Re: [HOT] Name tag in non-latin script - hindrance for NGOs/aid agencies?

Nasir Khan Thu, 28 Nov 2019 11:14:07 -0800

Hi,
I believe a little more information needed to be added here to point the
discussion to the right direction. The language usage a is not Latin script
and the Unicode block is completely ok. So there is no issue in writing
that language anywhere in internet and no additional special font is needed
as well to render properly. At it is true that Unicode contains all the
letter of all the languages, so if the font has the language specific
Unicode block it should be displayed properly.


So far from my experience i can say, that country map is not complete in
OSM. Being an open source product there is a trust and dependability issue
as well. More people are trying to use and showing interest here now a
days, because Google is expensive. What are the outlets of using OSM from
desktop and mobile? Those who are active and contributing for a longer than
me can easily list top most popular/ used apps or sites to use OSM. How
many of them supports complex non-latin unicode characters perfectly? I
found only a very few but there could be more.

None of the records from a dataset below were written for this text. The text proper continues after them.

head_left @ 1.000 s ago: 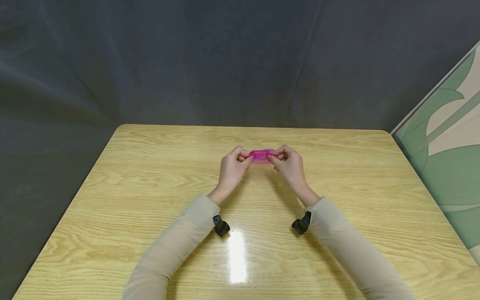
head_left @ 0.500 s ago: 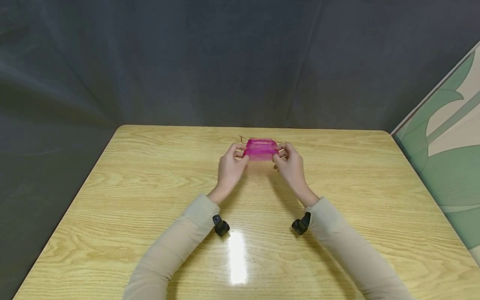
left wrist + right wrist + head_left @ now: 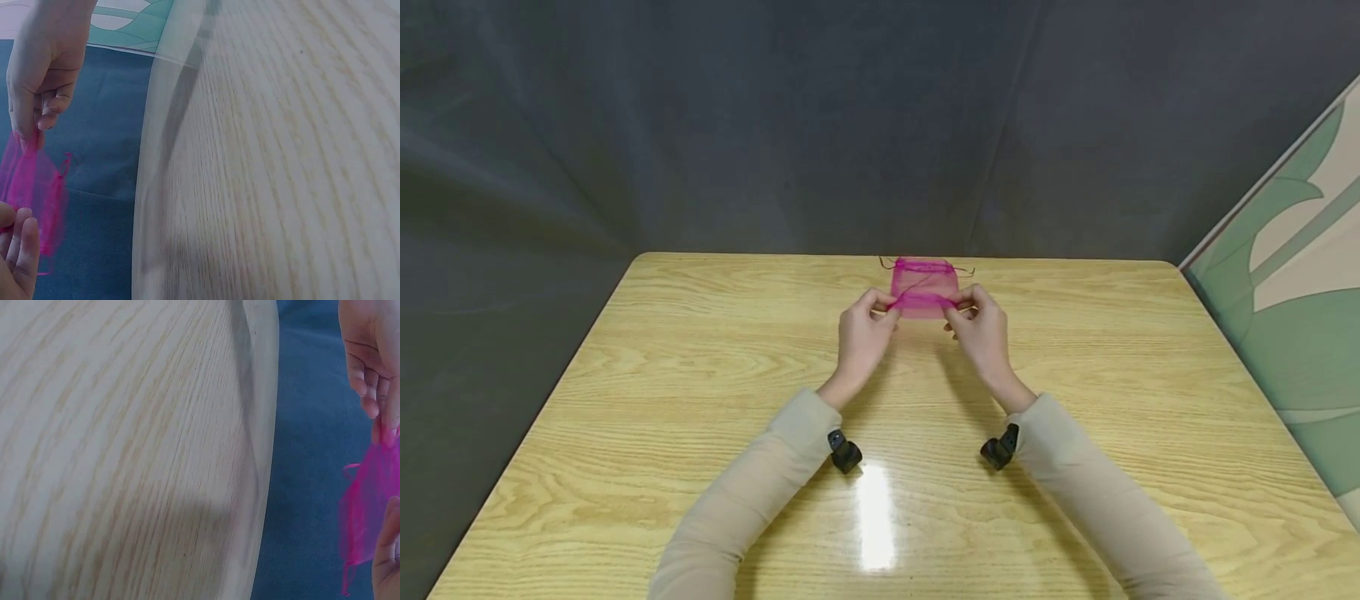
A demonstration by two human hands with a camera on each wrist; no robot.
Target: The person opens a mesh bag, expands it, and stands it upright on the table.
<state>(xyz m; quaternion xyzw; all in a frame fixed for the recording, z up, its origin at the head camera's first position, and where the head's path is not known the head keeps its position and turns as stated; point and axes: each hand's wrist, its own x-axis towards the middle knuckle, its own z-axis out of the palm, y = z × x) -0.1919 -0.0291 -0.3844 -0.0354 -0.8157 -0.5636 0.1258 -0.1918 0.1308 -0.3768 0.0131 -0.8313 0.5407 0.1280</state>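
Note:
A sheer magenta drawstring pouch (image 3: 925, 282) stretches between my two hands near the table's far edge. Its gathered end with thin cords points away from me, and a darker folded band runs across between the fingers. My left hand (image 3: 863, 335) pinches the pouch's left side between thumb and fingers. On the opposite side, my right hand (image 3: 985, 335) pinches it the same way. In the left wrist view the pouch (image 3: 51, 200) hangs between both hands with a cord loop sticking out. The right wrist view shows the pouch (image 3: 367, 500) partly cut off by the frame.
The light wood table (image 3: 700, 400) carries the shadows of both arms and a bright glare patch. Behind it hangs a dark curtain (image 3: 820, 125). A green and beige patterned panel (image 3: 1285, 317) stands along the right side. A small black camera sits on each wrist.
The pouch was bunched small between the fingers; it has unfolded away from me, its corded end now reaching the far table edge. Both hands have kept nearly the same place.

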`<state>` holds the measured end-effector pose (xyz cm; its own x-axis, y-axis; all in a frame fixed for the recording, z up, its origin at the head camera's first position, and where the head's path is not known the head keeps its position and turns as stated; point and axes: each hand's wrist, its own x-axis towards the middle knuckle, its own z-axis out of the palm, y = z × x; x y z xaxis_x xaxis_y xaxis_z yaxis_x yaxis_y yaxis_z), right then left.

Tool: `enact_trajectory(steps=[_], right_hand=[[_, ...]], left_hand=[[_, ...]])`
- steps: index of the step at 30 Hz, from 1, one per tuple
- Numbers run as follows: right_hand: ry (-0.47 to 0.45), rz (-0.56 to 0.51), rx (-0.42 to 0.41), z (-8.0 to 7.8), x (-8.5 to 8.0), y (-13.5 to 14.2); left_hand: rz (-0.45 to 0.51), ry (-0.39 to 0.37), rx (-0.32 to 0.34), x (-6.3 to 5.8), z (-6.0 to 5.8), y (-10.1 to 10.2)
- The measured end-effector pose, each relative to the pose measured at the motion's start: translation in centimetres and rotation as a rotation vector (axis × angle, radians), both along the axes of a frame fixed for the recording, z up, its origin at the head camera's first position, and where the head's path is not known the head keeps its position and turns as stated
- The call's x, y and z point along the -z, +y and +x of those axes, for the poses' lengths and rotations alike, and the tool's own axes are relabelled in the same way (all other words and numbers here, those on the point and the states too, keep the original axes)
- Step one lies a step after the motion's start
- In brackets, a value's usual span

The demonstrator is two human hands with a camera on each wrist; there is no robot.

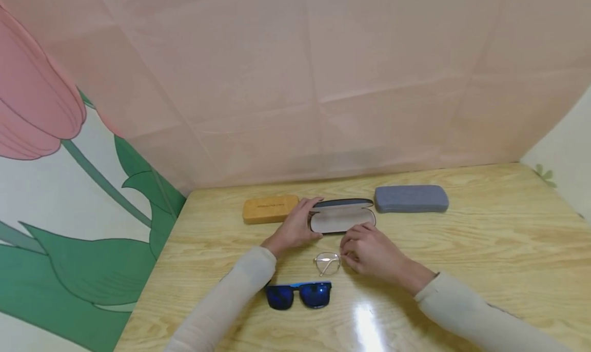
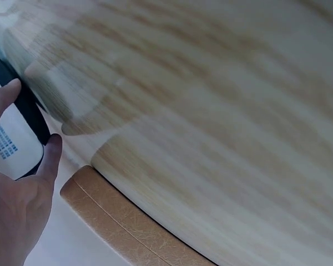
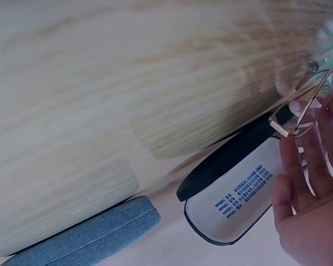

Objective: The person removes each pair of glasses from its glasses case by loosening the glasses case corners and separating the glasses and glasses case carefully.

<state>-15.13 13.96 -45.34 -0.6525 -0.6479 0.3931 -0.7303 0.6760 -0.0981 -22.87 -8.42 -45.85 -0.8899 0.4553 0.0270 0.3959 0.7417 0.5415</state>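
Observation:
My left hand (image 1: 295, 226) grips the left end of an open glasses case (image 1: 341, 221), thumb at the front edge and fingers at the back by its raised lid. The case has a dark shell and a pale lining, printed with blue text in the right wrist view. Just in front of it, my right hand (image 1: 376, 254) pinches a pair of thin gold-framed eyeglasses (image 3: 281, 128). One clear lens of the eyeglasses (image 1: 328, 263) shows left of my fingers in the head view; the other is hidden behind the hand.
Dark-framed sunglasses (image 1: 315, 294) with blue lenses lie on the wood-grain table (image 1: 498, 249) nearer to me. A closed tan case (image 1: 270, 209) stands at the left, and a closed blue-grey case (image 1: 411, 198) at the right. Behind the table hangs a pink cloth (image 1: 369, 85).

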Motion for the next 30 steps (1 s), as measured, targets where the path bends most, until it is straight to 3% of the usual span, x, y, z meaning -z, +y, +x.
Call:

So the map is incomplete with less data, there are also incorrect data and
we are forcing to move it in a place where it will become completely
useless. Because the softwares can not show the texts properly. Will it be
helpful for that language or for that country?

I am not against using the native language, rather i am contributing to
Wikipedia and a number of open source communities on the same language
version for more than 12 years. I am also involved in a number of language
specific national expert committees. But here i am giving my opinion not to
use the native language now atleast for the time being.

It is true that all the people of the country are comfortable and prefer
native language. Can you please provide me data what percentage of them are
using OSM website and how many of them have a navigation app which is based
on OSM? what are the use cases we are targeting to cover?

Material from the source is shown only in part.